Мир за окном был спокойный, вечный… Сразу за их садиком начинались густые дикие заросли.

– Это наш враг, – однажды сказала Мэри. – Внешний мир хочет вторгнуться в наши владения – необузданный, дикий, запущенный. Но фуксии его не пускают. Да-да, я затем их и посадила, и им это хорошо известно. Вот птички могут к нам залетать. Они живут на природе, а в мой сад прилетают, чтобы спокойно попить и отдохнуть. Сегодня вечером я заметила перепелок: штук десять сидели у пруда и пили воду.

– Хотел бы я залезть в твою головку и понять, что там происходит, – сказал Гарри. – Со стороны ты кажешься взбалмошной, а на самом деле у тебя очень собранный и спокойный ум.

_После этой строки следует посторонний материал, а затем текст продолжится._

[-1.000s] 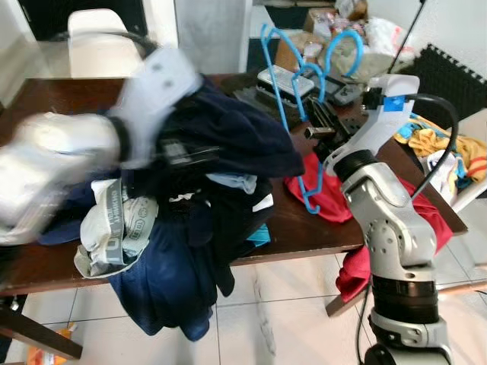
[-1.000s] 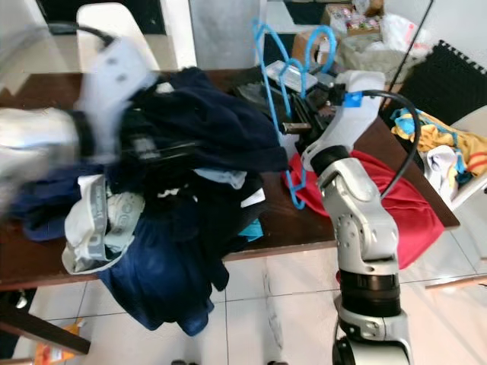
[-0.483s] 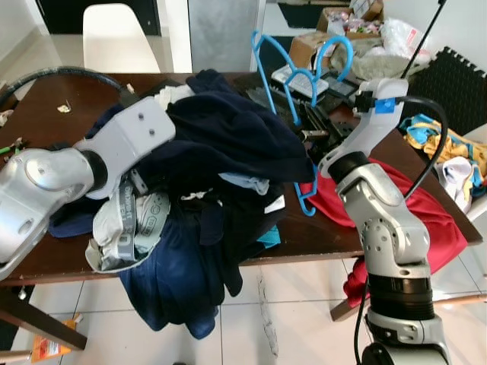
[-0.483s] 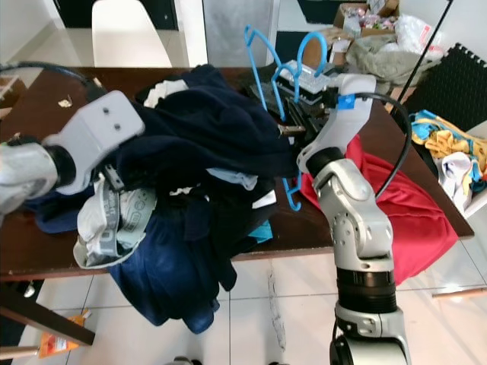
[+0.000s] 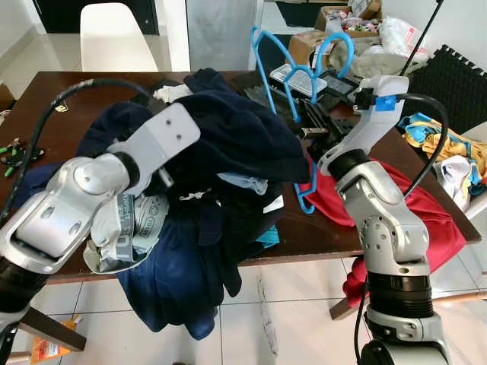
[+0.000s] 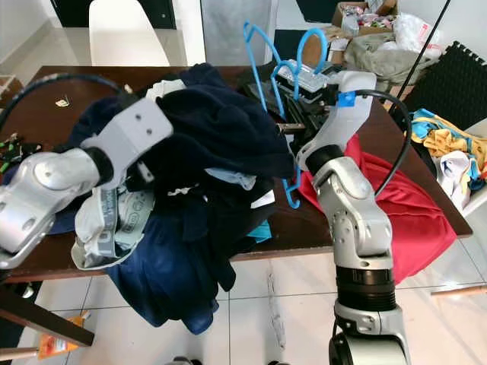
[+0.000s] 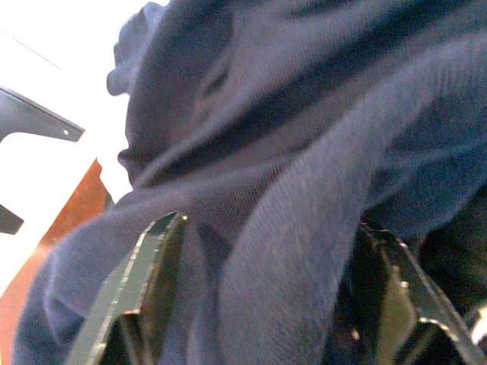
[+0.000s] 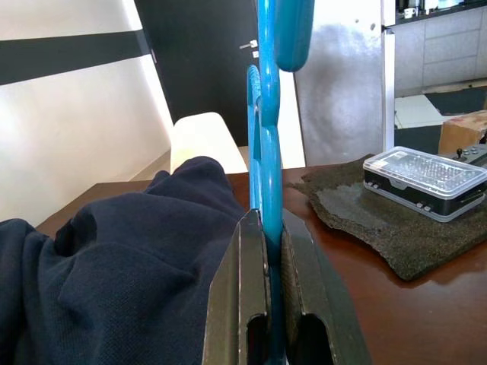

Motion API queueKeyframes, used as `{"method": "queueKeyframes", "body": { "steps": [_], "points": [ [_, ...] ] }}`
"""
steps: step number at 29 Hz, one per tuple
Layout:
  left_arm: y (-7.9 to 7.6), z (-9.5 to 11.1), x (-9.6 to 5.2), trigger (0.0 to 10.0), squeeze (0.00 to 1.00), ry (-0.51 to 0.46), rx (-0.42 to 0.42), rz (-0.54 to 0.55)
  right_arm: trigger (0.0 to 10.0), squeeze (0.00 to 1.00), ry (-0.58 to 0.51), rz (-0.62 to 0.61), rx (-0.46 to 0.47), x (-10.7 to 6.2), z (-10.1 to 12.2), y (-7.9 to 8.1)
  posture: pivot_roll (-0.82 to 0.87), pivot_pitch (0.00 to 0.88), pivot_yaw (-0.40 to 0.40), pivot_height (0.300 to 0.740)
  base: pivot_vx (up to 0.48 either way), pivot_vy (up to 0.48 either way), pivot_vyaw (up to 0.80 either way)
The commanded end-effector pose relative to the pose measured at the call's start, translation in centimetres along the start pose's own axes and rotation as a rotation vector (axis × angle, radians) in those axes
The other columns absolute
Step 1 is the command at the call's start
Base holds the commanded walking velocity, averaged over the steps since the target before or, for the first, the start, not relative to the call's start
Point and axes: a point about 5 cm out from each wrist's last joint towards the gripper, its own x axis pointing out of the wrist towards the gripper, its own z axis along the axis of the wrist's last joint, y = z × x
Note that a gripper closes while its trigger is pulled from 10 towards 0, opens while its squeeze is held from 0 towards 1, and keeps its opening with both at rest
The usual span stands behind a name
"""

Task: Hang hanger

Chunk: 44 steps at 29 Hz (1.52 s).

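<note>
Hanger (image 5: 293, 84), blue plastic, stands upright above the surface (image 5: 46, 99), clamped edge-on between the jaws of the right gripper (image 8: 266, 251). In the right wrist view the two black fingers (image 8: 236, 296) are closed flat against either face of the frame, with the hook rising straight beyond the fingertips. The lower end of the frame hangs below the jaws, against the red cloth (image 5: 426, 220).

The left gripper (image 7: 259, 304) is pushed into the dark navy garment (image 5: 228, 137) heaped just beside the right jaws. In the left wrist view its jaws stand well apart with a thick fold of navy fabric running between them; whether that fold is pinched cannot be told, and the fingers show no closure on it.

A white chair (image 5: 118, 34) stands beyond the far edge of the surface, and a clear-lidded case (image 8: 426, 179) lies on a dark mat ahead of the right jaws.

Handling assessment: the hanger looks light, stiff and thin, with a smooth finish that may twist or slip in a flat two-finger grip. The present hold on the frame below the hook appears sound, since it leaves the hook free. The garment is soft, bulky and limp. It will sag and drag, so a bunched fold near the collar or shoulder looks the better purchase.
</note>
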Motion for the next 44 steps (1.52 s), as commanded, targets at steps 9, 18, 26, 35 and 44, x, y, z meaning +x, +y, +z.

Такой… уверенный в себе.

Мэри ненадолго присела мужу на колени.

– Не такой уж уверенный. Ты просто не видишь этого и не знаешь. И хорошо, что не знаешь.

IV

Как-то вечером Гарри сидел под лампой и читал газету. Вдруг Мэри подскочила на месте:

– Надо же, забыла на улице садовые ножницы! От росы они заржавеют.